Chapter 3

Chapter 3

Provisions of the bills

3.1        The proposed legislation comprises four bills. In this chapter, the committee considers the provisions of each bill.

Excise Tariff Amendment (Fuel Indexation) Bill 2014 and Customs Tariff Amendment (Fuel Indexation) Bill 2014

3.2        The Excise Tariff Amendment (Fuel Indexation) Bill 2014 and Customs Tariff Amendment (Fuel Indexation) Bill 2014 would index the rate of excise and excise-equivalent customs duty applying to fuels, including gaseous fuels, in line with changes in the CPI. The amendments would apply indexation to duty on domestically manufactured and imported fuel with effect from 1 August 2014 and thereafter on 1 February and 1 August of each subsequent year.[1] The duty payable on petroleum products is generally calculated by applying the duty at a set rate of cents per litre or kilogram of the product.[2]

3.3        This indexation would be consistent with the way in which indexation of the rates of excise and excise-equivalent customs duty applies to alcohol—that is, indexation occurs bi-annually based on changes in the CPI as published by the Australian Statistician.[3] The intention of the proposed legislation is to maintain the real value of excise and excise-equivalent customs duty collections and to ensure that this additional revenue is dedicated to funding investment in road infrastructure.[4]

3.4        According to the Explanatory Memorandum, indexation would apply to the following fuels:

The measure was estimated to result in a gain to revenue over the forward estimates of $2,197.5 million comprising:

2014–15

2015–16

2016–17

2017–18[6]

$157.5m

$375m

$675m

$990m

3.5        The Regulation impact statement suggested that:

By the end of the forward estimates period in July 2018 the biannual indexation of fuel excise and excise-equivalent customs duty is estimated to result in a total increase in petrol and diesel prices of 4.1 cents per litre, which includes a 0.4 cent per litre increase in GST which is levied on the duty-inclusive price.[7]

3.6        The ATO is to calculate the indexed rates of fuel tax every indexation period. According to the ATO, it has a range of online calculators and an established process for early notification and announcement of what the CPI rate is. The ATO would follow a process similar to what it has done prior to indexation for other excise issues.[8]

Blended fuels

3.7        Blended fuels would also be subject to indexation. The rate of excise for fuel blends is to be worked out using a five-step process. The bill sets out the method for determining the duty payable on blended fuels at the time the duty on the blended goods is payable.

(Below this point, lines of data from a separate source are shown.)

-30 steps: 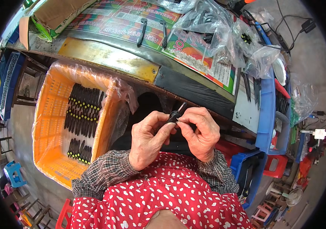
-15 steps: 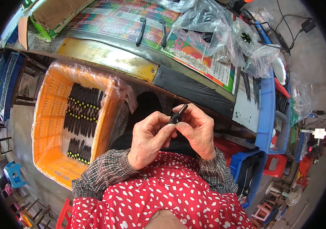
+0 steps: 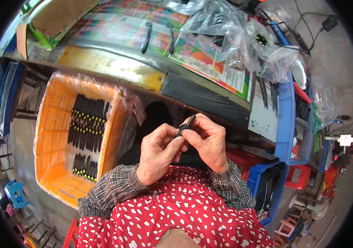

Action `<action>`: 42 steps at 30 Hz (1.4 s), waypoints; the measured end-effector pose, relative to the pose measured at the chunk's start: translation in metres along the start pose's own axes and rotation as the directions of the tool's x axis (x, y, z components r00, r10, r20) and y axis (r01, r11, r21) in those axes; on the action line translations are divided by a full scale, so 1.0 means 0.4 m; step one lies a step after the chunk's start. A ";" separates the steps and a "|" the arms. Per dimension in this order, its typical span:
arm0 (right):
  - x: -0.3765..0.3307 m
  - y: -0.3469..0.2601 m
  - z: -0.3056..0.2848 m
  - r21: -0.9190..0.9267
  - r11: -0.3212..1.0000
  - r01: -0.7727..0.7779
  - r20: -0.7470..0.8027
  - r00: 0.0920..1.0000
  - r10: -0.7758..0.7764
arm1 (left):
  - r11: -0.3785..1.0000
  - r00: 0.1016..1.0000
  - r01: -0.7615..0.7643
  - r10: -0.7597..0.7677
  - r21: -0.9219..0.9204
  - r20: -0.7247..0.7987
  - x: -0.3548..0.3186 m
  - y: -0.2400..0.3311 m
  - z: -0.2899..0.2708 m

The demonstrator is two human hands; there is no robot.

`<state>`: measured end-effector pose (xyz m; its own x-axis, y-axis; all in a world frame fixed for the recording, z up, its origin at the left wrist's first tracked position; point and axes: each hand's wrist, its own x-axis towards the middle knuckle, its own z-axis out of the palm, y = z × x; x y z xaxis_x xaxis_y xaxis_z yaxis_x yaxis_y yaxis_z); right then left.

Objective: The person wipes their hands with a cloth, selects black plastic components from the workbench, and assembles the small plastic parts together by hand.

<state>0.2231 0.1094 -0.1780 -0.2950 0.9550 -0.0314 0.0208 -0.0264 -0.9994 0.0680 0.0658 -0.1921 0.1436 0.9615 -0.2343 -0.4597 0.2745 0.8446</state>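
Hands meet in the middle, over the lap. The left hand (image 3: 158, 155) and the right hand (image 3: 205, 142) press together, fingertips pinched on one small black piece (image 3: 184, 124) that sticks up toward 1 o'clock.

At 9 o'clock the orange basket (image 3: 50, 136) holds neat rows of black sticks with yellow dots (image 3: 86, 128), so I think a good many are done. It is not full. At 12 o'clock, two black pieces (image 3: 158, 33) lie on the colourful sheet, and clear bags (image 3: 222, 25) hold more parts, so work looks left.

Fingers hide most of the held piece. What the bags hold is hard to see.
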 end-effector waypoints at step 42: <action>-0.004 -0.017 -0.028 0.110 0.994 -0.017 -0.013 1.000 0.018 | 0.975 0.975 0.149 -0.117 -0.165 0.188 0.012 -0.001 -0.008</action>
<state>0.2343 0.1113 -0.1712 -0.2820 0.9581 -0.0496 -0.0795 -0.0748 -0.9940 0.0659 0.0704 -0.1952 0.3588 0.9029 -0.2368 -0.5717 0.4131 0.7089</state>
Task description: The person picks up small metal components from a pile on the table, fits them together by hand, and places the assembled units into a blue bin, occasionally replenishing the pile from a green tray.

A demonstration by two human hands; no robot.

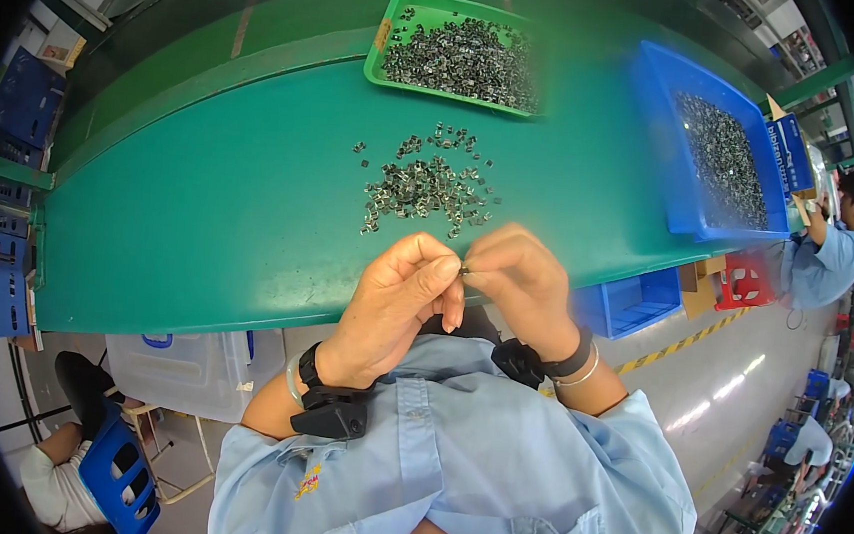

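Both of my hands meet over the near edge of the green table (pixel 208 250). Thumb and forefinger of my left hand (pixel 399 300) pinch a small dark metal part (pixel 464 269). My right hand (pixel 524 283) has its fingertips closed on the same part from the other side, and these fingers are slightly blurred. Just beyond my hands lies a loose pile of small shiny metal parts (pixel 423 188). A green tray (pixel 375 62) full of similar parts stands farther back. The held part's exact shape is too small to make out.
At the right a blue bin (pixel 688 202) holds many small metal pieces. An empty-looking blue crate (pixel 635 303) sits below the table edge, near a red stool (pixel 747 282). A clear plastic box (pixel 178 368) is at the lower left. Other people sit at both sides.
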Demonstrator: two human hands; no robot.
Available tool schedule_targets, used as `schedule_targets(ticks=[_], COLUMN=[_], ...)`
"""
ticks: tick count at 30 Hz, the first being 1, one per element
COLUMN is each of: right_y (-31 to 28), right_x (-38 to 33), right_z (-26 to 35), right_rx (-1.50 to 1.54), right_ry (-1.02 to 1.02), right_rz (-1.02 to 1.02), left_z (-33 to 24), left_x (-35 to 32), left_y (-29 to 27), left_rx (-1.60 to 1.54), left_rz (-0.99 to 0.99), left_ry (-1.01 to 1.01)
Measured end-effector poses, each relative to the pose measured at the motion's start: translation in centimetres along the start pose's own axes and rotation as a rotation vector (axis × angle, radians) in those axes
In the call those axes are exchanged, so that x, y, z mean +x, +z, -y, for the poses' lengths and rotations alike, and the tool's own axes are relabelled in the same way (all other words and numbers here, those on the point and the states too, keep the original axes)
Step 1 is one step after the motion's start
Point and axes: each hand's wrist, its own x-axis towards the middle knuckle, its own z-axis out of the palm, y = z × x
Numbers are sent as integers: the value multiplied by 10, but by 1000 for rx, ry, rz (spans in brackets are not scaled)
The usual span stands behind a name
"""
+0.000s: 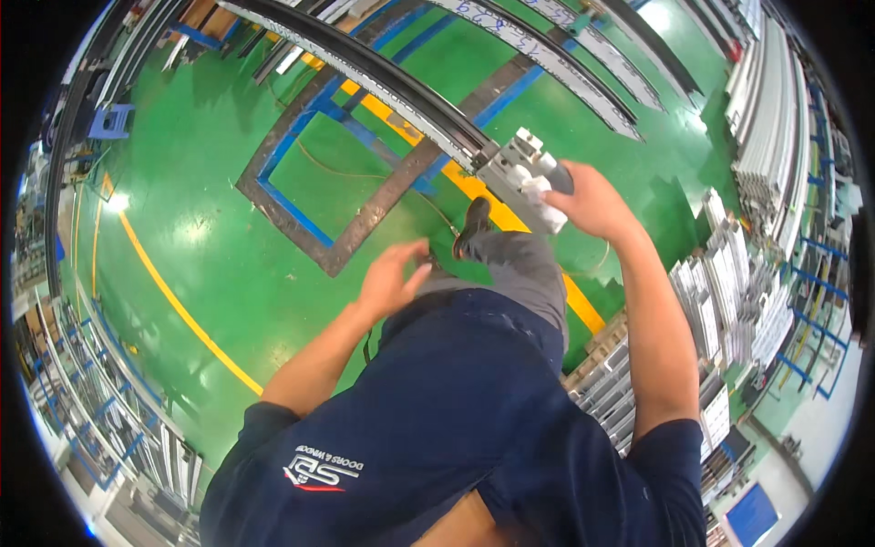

It refers to subsection 6G(1) but with a note that the rate appearing on the face of step 3 would be indexed under section 6A—the indexation of CPI indexed rates.

Step 1. Add up the amount of duty that would be payable on each constituent of the blended goods, that is classified to item 10 of the Schedule, if the constituent had not been included in the blended goods.

Step 2. Work out the volume, in litres, of the blended goods that is not attributable to those constituents or to water added to manufacture
the blended goods.

Step 3. Multiply the result of step 2 by (as indexed under section 6A)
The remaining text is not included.